▶ _Aim of the task_: In how many lines of the data below does the word "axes" appear? Reply with the number and nothing more.

▶ _Collected material_:

• • • • • • •

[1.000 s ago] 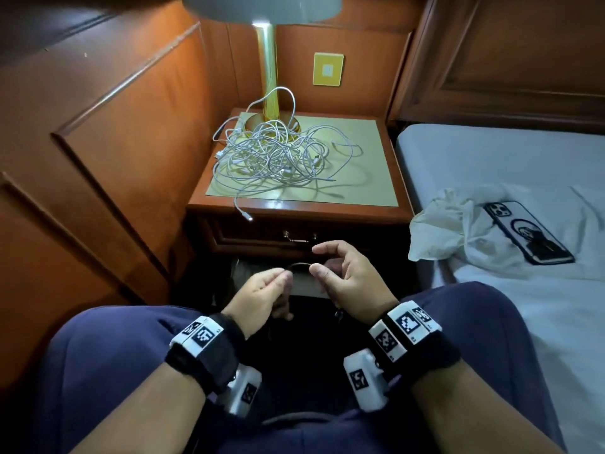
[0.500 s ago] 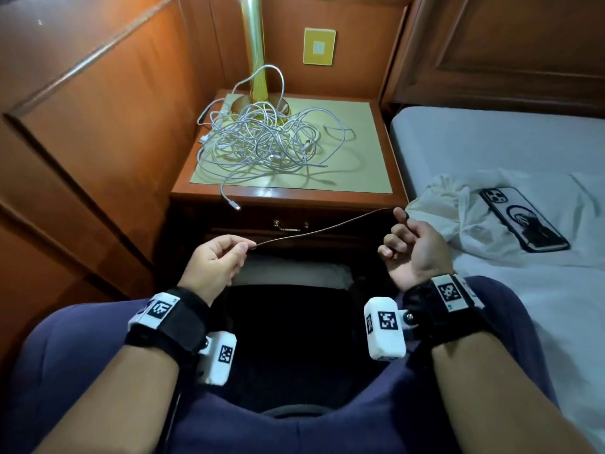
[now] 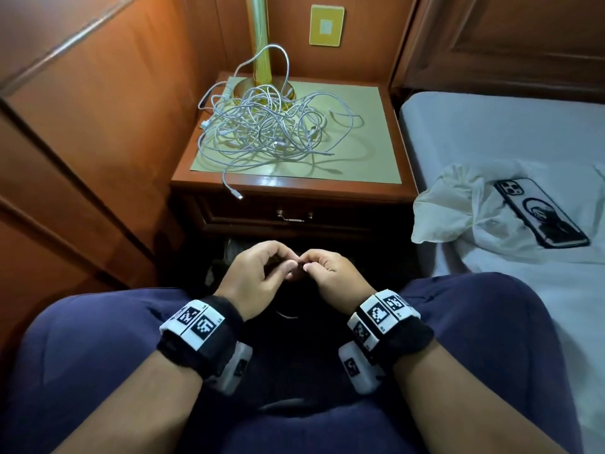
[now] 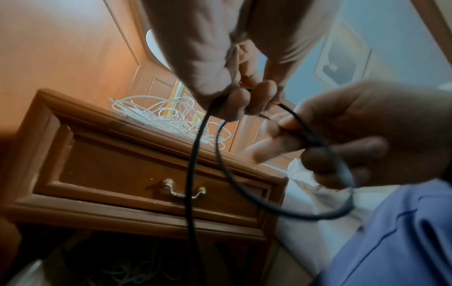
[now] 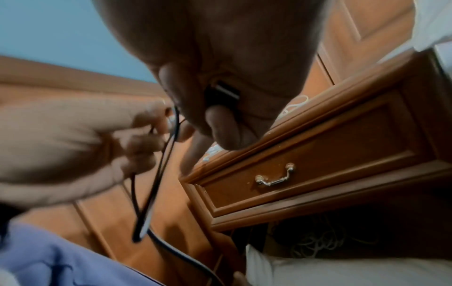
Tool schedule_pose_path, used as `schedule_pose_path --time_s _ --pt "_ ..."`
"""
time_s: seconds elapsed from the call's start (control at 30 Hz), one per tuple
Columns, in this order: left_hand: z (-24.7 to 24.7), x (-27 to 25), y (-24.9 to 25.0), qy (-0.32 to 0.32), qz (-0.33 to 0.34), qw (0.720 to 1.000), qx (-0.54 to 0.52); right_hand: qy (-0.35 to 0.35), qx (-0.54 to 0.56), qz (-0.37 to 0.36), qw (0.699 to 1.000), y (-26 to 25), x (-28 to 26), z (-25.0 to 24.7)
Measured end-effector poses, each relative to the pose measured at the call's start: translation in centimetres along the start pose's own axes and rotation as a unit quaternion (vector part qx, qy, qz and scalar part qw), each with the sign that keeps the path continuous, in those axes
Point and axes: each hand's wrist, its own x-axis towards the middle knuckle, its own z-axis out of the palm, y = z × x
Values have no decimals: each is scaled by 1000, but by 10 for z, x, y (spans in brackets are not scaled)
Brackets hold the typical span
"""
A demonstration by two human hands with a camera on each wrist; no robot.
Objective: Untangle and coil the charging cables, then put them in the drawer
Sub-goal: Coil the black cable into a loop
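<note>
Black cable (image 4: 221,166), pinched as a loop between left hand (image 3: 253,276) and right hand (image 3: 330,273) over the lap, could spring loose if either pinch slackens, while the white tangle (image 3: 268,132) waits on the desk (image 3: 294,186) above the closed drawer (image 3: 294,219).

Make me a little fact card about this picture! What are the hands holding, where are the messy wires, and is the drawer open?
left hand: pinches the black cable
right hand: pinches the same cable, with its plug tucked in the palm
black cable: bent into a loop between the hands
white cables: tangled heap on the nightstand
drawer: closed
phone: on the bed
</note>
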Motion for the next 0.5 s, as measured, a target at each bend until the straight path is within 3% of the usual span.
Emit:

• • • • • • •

▶ _Output_: 2